A wave a Greenpeace supporters and Facebook users changed their profile pictures to anti-Nestle slogans, and started leaving comments – lots of negative comments.
How did Nestle react?
Badly. The Nestle PR team couldn’t cope with the influx of negative comments, leaving responses such as ‘Oh please… it’s like we’re censoring everything to allow only positive comments’…Just click here to visit the page to get the idea, everything they post gets slated.
Probably not the best reaction to concerned customers. Nestle eventually had to apologise for how they reacted; “We’ve stopped deleting posts, and I have stopped being rude”. They have been true to their word, and there are still thousands of negative comments on the fan page.
What can we learn?
Personally, I don’t think this sort of PR horror story could have been avoided for Nestle. I’m no Eco warrior, but Nestle are cutting down lots of trees and killing orang-utan’s to make KitKats, I can see how that would annoy people – Social media just whipped it up into an angry storm.
That said, it could’ve been managed and responded to better.

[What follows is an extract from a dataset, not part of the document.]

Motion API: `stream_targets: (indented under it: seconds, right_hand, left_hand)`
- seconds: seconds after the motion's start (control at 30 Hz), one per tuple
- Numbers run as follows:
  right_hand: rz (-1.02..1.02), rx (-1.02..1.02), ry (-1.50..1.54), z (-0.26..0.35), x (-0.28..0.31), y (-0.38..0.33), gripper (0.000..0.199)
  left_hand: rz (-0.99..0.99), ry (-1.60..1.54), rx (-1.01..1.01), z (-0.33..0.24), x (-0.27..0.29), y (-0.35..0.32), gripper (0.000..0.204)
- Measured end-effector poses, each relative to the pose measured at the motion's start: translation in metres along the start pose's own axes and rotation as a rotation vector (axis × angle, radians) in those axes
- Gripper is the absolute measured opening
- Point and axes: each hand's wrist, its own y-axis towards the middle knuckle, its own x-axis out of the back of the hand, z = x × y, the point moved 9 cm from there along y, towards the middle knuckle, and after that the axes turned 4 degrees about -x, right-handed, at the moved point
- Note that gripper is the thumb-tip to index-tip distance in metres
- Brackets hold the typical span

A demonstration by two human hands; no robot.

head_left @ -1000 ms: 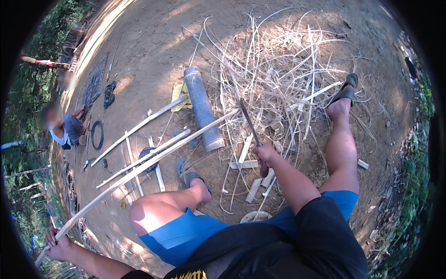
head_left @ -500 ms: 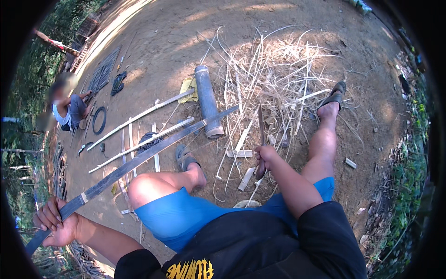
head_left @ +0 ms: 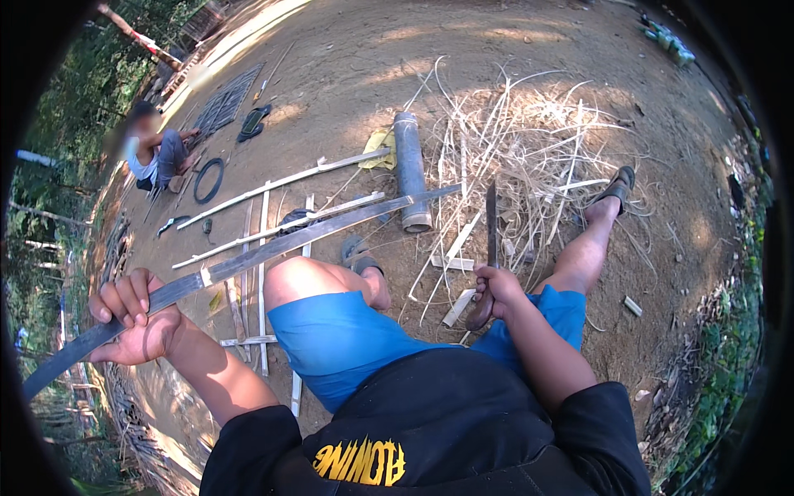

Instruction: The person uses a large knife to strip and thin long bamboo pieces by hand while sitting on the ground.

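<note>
My left hand (head_left: 136,318) is closed around a long dark bamboo strip (head_left: 285,241) near its left end. The strip slants up to the right over my bent knee, and its far tip overlaps the bamboo tube (head_left: 408,169) in view. Pale nodes mark the strip in places. In front of my body, my right hand (head_left: 501,291) grips the wooden handle of a machete (head_left: 492,221), its narrow dark blade pointing away from me, apart from the strip. Between my feet and beyond lies a loose heap of pale bamboo shavings (head_left: 529,136).
Pale split poles (head_left: 285,183) and crosspieces lie on the dirt at left. Past them are a black coil (head_left: 208,180), a sandal (head_left: 254,122) and a slatted panel (head_left: 227,101). Another person (head_left: 159,153) sits at far left. Short bamboo offcuts (head_left: 459,307) lie near my right hand.
My left hand has risen and moved forward, so the strip's near end is higher and the strip lies flatter. The whole view has shifted a little. Both hands keep their grips.
</note>
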Motion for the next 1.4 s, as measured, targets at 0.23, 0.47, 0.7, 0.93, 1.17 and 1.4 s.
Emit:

Nestle should have admitted to the problems, and listened to the concerns of their customers and responded with solutions. Not just deleted comments and started being rude.
Should I avoid Facebook fan pages for my business forever?
Definitely not. Granted, this is an extreme ‘bad case’ of what could happen, but only because Nestle are in the wrong to start out with. If your business has good core values, good customer service and a good product… then I still believe a fan page is great to connect with existing and future customers.
But before you jump on the social media bandwagon – ask yourself how your business would react if you had a negative comment on your fan page. Are you prepared – or would you delete it?